The big news this week is that the Azure Quantum team is publishing a new peer-reviewed paper (in the American Physical Society’s Physical Review B) that Microsoft has achieved this first milestone on its way to a quantum supercomputer.

There are two more significant hurdles to overcome, however. The next step will be to achieve resiliency in the logical qubits that Microsoft has developed. The final milestone will be to achieve scale. Microsoft believes that the stability of its Majorana qubits will make it easier to reach the resiliency level, and that stability will also help to achieve scale.

Working to a ten-year plan

Krysta Svore, Microsoft’s VP of advanced quantum development, told TechCrunch that Microsoft believes that it will take fewer than 10 years to build a quantum supercomputer using their Majorana qubits. By that point they should be able to “reliably” perform one million quantum operations per second. The timeline is similar to the 10-year plan announced by IBM earlier this month.
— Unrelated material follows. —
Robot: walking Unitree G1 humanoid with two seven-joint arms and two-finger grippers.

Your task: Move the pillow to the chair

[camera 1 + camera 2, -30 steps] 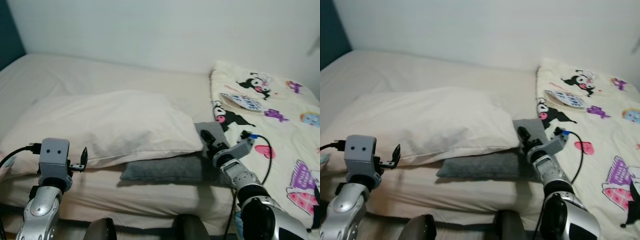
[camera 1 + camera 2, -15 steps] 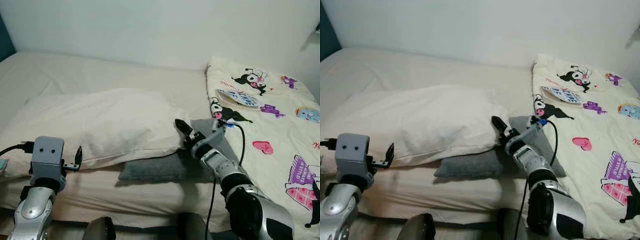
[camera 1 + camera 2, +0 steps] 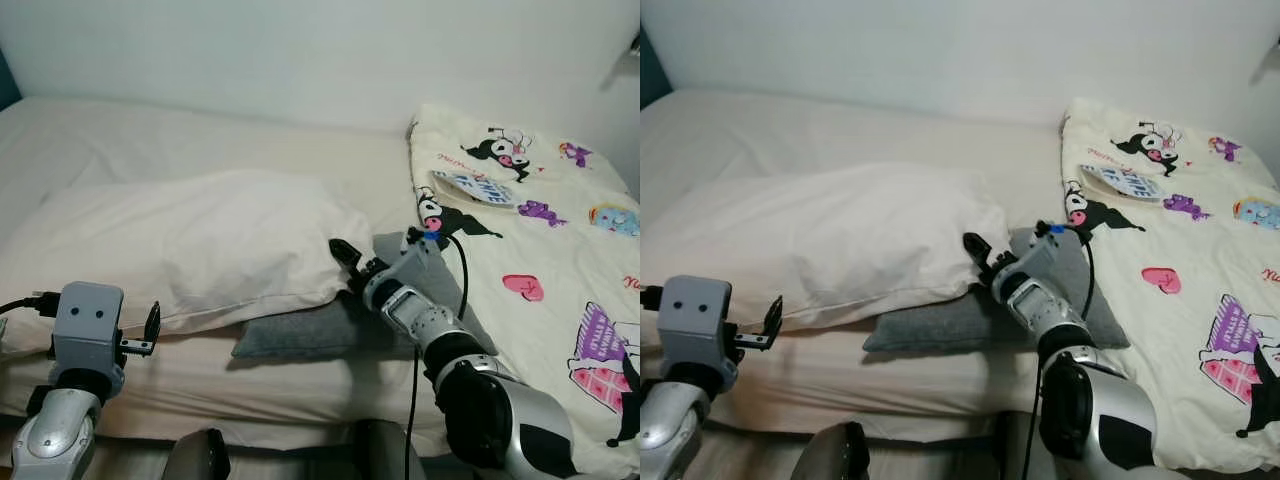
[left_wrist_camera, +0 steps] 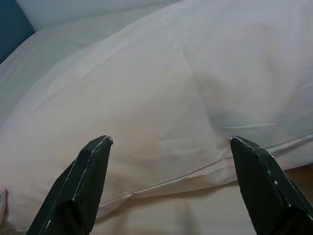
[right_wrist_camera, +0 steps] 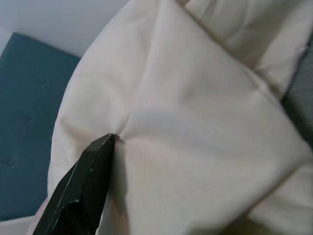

Today, Microsoft has noisy intermediate-scale quantum machines, Svore explained. “They’re built around physical qubits, and they’re not yet reliable enough to do something practical and advantageous in terms of something useful”, she added. In defining what useful is, Svore specified: “For science or for the commercial industry”.

The tech giant from Redmond is obviously not the only company in the race to build a quantum supercomputer. But if Microsoft and IBM are to be believed, we will see the final results sometime over the next decade.